» Assignment
What you should give back is a precise copy of the lines below from the one containing "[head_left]" through the one containing "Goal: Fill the", with no pictures.

» Raw data
##########

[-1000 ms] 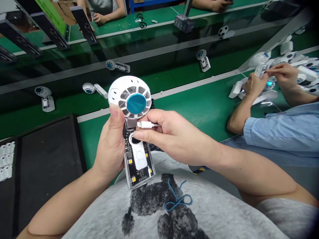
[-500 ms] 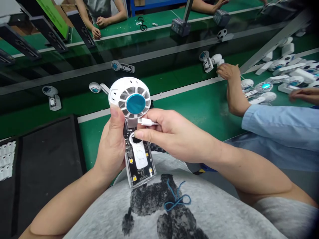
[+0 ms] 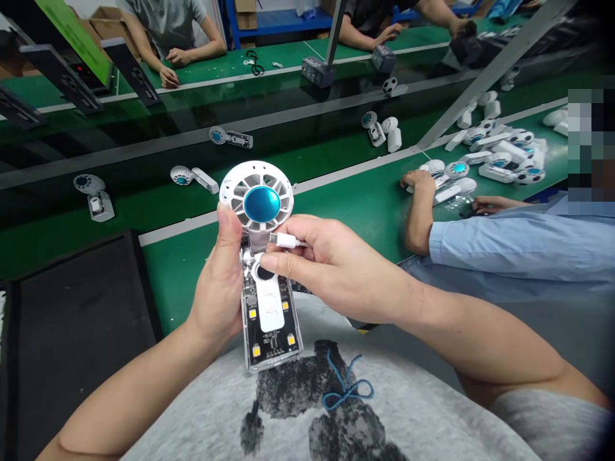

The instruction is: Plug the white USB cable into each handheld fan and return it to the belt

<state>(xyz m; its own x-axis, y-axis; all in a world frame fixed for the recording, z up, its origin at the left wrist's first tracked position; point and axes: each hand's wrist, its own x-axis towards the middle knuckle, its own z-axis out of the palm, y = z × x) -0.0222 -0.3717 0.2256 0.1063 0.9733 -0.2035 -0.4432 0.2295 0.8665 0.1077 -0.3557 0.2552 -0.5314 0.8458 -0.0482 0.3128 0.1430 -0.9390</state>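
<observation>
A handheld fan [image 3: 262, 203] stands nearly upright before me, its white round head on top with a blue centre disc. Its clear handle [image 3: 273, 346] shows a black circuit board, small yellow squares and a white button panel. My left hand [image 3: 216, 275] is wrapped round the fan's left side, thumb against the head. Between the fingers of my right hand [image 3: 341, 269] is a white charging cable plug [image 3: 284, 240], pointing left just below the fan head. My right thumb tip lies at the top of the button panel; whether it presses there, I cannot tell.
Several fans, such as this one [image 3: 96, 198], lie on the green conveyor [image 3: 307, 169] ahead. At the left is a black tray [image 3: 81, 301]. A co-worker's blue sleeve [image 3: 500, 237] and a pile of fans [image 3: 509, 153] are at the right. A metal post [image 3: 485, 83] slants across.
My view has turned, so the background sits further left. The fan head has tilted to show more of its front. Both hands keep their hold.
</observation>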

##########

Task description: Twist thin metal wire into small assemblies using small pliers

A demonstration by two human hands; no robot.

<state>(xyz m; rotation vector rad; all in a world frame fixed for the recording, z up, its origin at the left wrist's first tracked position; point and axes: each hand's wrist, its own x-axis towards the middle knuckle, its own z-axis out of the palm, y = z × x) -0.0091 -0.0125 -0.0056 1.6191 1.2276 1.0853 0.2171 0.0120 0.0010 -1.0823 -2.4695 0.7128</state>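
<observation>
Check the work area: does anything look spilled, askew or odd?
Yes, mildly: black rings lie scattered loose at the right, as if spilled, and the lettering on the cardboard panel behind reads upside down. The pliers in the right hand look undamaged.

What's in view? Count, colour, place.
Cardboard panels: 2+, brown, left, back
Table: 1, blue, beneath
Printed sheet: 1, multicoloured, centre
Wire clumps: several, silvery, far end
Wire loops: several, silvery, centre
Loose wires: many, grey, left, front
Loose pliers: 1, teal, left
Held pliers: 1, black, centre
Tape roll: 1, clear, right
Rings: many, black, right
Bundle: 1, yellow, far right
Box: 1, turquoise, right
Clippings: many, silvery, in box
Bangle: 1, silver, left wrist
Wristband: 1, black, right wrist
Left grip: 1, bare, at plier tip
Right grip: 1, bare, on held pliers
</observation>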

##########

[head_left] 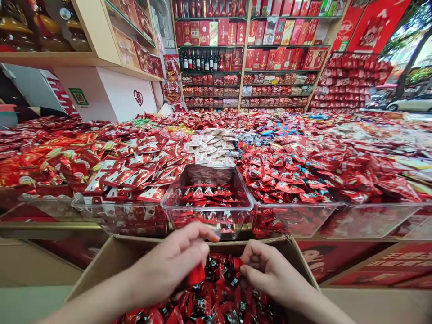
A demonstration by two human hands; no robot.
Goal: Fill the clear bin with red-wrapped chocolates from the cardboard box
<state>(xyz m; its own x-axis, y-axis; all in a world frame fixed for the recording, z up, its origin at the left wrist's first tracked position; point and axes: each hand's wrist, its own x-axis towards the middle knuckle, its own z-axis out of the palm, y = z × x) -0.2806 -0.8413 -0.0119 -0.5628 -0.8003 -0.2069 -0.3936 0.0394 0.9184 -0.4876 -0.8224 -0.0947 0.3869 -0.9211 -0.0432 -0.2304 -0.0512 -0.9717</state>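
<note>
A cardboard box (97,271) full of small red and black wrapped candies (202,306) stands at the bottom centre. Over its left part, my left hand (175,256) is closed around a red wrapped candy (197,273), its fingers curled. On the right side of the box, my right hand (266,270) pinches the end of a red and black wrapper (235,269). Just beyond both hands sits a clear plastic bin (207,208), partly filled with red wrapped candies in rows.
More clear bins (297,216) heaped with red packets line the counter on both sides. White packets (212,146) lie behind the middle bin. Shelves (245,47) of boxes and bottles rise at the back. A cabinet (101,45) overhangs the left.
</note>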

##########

» Task solution
[head_left] 
A demonstration by two human hands; no robot.
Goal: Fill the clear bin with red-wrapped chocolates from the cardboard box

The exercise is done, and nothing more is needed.